> _Work request_
If a line in the data holds the string "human", list it.

> _Given data_
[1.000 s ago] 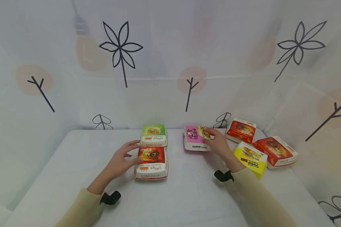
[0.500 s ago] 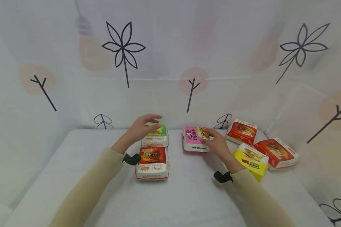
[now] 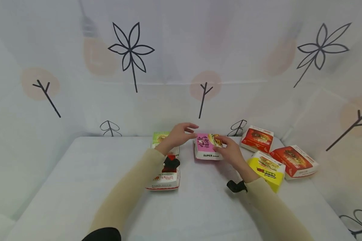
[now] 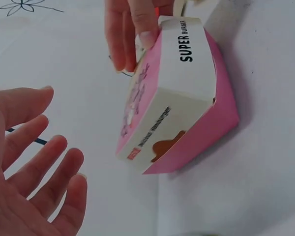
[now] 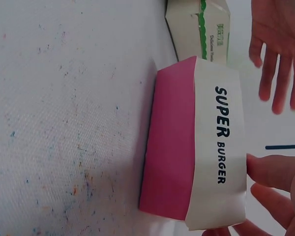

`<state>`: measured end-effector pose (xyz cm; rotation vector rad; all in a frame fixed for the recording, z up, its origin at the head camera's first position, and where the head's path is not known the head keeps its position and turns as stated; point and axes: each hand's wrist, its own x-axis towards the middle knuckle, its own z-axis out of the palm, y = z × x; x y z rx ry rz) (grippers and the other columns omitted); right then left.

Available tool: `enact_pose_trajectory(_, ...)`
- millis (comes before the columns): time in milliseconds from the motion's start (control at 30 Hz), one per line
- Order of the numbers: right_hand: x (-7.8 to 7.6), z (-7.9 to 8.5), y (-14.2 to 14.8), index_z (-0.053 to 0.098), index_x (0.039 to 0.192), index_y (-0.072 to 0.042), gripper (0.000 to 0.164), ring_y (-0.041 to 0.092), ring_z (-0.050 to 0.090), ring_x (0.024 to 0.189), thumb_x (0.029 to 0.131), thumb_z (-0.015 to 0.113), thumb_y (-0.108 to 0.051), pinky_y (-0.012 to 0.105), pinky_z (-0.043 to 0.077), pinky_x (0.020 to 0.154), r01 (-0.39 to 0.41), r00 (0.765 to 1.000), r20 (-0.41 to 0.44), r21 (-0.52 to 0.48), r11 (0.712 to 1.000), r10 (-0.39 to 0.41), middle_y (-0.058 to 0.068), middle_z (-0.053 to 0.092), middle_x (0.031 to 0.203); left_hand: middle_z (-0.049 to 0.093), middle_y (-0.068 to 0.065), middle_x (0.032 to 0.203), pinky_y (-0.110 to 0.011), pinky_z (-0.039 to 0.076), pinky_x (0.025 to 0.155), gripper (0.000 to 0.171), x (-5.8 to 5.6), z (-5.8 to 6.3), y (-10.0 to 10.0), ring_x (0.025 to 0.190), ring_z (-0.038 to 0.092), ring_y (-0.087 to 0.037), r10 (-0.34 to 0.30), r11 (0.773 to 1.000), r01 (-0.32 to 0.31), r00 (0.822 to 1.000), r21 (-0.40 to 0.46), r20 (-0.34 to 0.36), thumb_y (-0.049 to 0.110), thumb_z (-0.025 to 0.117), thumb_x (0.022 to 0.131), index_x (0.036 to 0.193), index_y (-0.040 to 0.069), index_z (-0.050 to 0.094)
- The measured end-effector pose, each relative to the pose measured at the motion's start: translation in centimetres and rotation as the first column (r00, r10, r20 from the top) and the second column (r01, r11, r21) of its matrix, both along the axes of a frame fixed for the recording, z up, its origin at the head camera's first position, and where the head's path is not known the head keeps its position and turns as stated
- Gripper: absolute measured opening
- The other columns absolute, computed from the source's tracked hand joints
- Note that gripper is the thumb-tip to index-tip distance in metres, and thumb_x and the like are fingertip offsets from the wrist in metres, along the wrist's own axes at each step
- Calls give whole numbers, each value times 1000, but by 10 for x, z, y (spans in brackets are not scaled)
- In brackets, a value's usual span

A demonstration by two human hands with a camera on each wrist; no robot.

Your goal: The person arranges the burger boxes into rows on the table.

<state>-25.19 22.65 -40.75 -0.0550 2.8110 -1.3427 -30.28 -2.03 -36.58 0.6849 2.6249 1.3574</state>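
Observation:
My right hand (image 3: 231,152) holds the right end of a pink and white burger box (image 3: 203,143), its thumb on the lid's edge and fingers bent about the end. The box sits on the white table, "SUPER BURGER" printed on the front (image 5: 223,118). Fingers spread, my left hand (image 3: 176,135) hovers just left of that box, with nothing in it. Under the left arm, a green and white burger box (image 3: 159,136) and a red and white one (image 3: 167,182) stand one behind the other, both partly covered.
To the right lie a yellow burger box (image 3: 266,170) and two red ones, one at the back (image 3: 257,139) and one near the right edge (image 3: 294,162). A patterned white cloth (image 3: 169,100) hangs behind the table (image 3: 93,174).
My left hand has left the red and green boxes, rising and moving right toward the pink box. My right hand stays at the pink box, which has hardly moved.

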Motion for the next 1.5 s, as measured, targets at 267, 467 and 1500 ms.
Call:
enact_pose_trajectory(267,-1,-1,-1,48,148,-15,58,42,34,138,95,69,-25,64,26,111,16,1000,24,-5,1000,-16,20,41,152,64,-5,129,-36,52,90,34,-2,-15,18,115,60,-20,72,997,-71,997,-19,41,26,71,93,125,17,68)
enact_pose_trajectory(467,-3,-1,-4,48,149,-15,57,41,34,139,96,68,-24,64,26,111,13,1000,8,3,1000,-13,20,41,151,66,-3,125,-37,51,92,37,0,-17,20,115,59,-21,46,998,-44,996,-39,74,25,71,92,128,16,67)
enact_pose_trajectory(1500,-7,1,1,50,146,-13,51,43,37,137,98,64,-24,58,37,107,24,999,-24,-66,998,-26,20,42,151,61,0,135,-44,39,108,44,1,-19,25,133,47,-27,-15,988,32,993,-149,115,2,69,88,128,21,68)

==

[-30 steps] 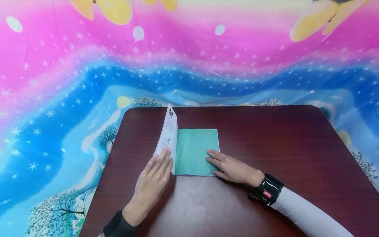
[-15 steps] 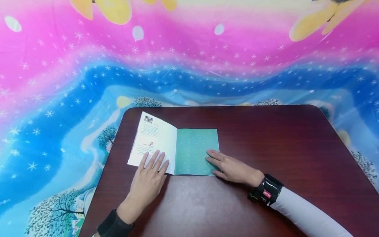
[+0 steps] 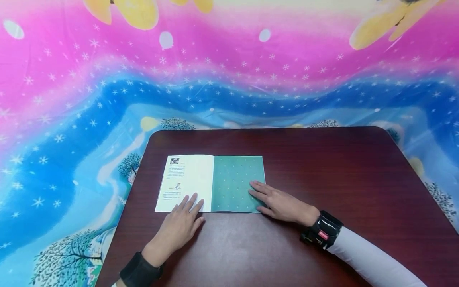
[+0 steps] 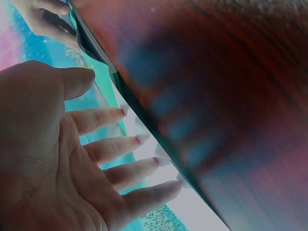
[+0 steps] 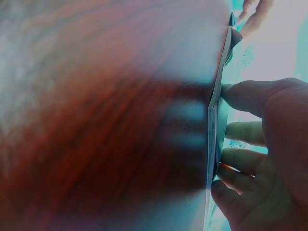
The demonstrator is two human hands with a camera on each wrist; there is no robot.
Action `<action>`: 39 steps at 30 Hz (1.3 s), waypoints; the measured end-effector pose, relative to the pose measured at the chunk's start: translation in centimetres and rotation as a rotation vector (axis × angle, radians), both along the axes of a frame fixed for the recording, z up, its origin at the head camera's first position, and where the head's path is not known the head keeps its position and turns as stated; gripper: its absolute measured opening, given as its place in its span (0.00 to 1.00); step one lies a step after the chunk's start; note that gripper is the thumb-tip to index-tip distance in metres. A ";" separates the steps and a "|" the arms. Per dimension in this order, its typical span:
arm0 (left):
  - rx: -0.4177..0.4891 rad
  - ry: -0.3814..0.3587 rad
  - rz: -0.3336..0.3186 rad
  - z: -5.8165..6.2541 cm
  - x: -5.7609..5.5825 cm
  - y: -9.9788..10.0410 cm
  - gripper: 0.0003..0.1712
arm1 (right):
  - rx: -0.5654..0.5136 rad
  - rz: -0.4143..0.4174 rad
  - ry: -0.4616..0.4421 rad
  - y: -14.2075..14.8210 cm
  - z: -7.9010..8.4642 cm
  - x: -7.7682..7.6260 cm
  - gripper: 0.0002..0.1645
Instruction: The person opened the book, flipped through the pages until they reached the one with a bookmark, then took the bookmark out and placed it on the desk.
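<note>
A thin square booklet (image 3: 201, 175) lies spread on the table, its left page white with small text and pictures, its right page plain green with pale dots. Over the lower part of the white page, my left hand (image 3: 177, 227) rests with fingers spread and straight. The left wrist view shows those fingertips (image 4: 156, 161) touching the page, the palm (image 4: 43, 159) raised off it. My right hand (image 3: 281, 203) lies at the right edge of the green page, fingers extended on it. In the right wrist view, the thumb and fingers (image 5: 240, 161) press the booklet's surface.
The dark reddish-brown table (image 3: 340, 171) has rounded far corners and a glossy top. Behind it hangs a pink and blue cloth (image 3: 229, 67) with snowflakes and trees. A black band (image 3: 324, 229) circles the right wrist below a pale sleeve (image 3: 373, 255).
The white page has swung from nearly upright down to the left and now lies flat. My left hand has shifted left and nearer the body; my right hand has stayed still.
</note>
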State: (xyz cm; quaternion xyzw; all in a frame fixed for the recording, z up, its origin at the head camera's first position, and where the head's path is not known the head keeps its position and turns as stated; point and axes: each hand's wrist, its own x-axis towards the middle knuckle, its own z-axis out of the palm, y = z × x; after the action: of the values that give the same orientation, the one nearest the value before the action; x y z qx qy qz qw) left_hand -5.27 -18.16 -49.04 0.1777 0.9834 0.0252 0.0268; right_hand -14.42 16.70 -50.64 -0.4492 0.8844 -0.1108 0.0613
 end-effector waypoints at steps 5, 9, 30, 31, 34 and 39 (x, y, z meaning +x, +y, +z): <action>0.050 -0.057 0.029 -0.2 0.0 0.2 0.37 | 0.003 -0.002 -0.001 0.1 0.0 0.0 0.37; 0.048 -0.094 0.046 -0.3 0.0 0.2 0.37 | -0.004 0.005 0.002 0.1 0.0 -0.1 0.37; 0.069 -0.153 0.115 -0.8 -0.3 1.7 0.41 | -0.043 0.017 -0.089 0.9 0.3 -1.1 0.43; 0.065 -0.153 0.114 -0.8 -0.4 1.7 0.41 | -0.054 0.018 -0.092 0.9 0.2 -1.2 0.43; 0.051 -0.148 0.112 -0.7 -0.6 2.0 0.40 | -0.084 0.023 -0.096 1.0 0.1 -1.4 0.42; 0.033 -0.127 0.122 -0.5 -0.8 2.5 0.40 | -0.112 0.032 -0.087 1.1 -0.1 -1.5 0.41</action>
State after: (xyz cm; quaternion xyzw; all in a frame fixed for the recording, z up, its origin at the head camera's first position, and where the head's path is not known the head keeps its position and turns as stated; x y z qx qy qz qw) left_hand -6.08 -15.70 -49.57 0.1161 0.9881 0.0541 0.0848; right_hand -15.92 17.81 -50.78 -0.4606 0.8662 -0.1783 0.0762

> _Problem solution_
A demonstration by two human hands with a camera on each wrist; no robot.
The demonstrator is two human hands with a camera on each wrist; there is no robot.

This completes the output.